▶ [WHAT TO PRODUCE]: Look for the word "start". Copy every line of the listing where it occurs.

▶ [GIVEN ENTRIES]:

::::

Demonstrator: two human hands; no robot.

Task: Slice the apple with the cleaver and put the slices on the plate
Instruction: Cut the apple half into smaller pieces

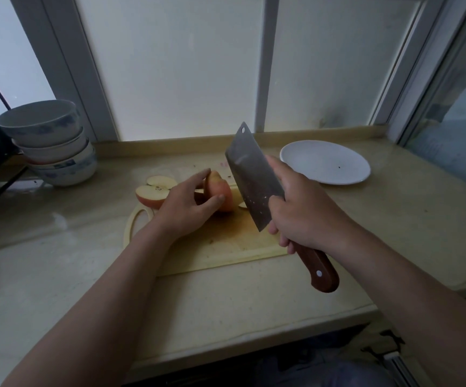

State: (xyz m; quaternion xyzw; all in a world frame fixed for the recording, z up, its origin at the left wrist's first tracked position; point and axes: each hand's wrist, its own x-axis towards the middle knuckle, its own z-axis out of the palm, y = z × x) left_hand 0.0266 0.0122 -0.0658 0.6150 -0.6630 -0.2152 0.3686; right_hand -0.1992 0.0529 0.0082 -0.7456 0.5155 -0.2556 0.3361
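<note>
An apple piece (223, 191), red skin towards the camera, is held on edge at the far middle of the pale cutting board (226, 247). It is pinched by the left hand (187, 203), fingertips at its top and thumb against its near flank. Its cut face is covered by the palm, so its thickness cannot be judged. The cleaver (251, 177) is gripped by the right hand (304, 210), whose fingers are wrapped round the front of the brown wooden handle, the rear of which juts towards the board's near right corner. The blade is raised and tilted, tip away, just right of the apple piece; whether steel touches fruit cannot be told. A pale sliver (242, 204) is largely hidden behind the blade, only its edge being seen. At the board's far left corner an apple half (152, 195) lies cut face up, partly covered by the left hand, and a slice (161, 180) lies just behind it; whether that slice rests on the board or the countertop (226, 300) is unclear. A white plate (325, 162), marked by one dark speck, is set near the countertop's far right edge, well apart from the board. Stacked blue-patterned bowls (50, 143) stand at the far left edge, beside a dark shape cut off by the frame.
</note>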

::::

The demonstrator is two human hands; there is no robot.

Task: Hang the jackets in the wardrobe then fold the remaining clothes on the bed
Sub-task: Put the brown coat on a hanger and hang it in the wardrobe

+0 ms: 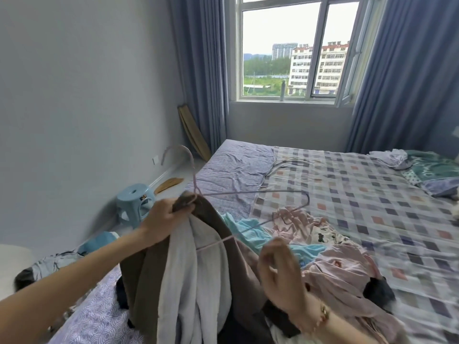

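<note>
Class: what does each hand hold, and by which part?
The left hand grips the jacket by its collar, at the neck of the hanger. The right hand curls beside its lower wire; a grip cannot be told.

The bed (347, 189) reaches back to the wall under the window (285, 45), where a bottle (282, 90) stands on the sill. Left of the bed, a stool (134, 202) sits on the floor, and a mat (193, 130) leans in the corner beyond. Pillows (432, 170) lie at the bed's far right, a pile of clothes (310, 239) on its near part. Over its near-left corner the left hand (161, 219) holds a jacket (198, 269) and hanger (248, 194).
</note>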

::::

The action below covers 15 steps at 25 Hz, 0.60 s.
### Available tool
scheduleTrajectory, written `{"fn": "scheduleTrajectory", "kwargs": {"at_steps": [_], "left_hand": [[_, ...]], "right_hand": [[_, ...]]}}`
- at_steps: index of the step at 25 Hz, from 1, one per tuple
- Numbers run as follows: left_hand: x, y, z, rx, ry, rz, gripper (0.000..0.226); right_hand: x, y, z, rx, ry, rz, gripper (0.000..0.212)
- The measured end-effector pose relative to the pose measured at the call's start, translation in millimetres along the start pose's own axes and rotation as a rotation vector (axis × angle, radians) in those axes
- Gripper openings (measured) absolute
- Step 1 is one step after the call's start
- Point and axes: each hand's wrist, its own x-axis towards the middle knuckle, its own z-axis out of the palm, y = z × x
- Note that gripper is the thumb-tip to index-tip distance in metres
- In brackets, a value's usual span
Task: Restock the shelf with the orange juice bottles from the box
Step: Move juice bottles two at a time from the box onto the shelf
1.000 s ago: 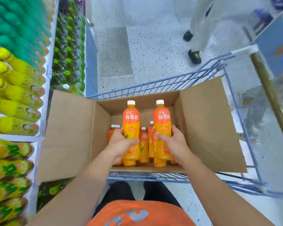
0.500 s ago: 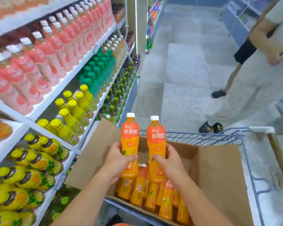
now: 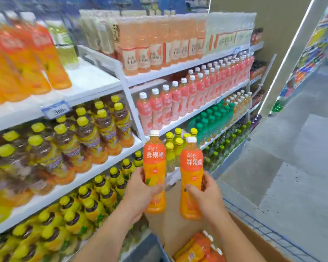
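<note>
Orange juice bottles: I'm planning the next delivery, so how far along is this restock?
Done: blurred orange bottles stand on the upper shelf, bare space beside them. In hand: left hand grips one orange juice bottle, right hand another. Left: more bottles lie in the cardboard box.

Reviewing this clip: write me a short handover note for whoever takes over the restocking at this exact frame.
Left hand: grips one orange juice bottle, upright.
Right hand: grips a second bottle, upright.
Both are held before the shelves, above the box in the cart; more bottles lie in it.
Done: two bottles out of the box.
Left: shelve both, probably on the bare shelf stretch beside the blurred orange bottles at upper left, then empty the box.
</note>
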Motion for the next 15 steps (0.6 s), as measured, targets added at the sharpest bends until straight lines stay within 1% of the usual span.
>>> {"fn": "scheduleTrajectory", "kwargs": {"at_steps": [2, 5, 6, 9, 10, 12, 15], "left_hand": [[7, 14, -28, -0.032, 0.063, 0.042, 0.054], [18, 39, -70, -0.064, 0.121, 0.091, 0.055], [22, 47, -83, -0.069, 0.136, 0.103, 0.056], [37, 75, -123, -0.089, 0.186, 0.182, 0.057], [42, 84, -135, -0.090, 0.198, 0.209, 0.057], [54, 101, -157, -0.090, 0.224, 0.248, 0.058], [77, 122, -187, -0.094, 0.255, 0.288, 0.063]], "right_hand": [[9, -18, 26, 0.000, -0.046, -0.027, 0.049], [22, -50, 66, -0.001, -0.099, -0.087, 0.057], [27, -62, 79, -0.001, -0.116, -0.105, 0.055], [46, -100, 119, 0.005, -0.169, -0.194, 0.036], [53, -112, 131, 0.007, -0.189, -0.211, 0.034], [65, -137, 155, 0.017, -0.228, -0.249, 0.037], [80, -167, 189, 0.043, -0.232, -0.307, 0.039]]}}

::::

▶ [EXERCISE OUTPUT]:
- The measured end-effector pose relative to the pose measured at the call's start, translation in millimetres along the start pose's own axes and rotation as a rotation vector (axis × angle, radians) in those axes
- Step 1 is one step after the call's start

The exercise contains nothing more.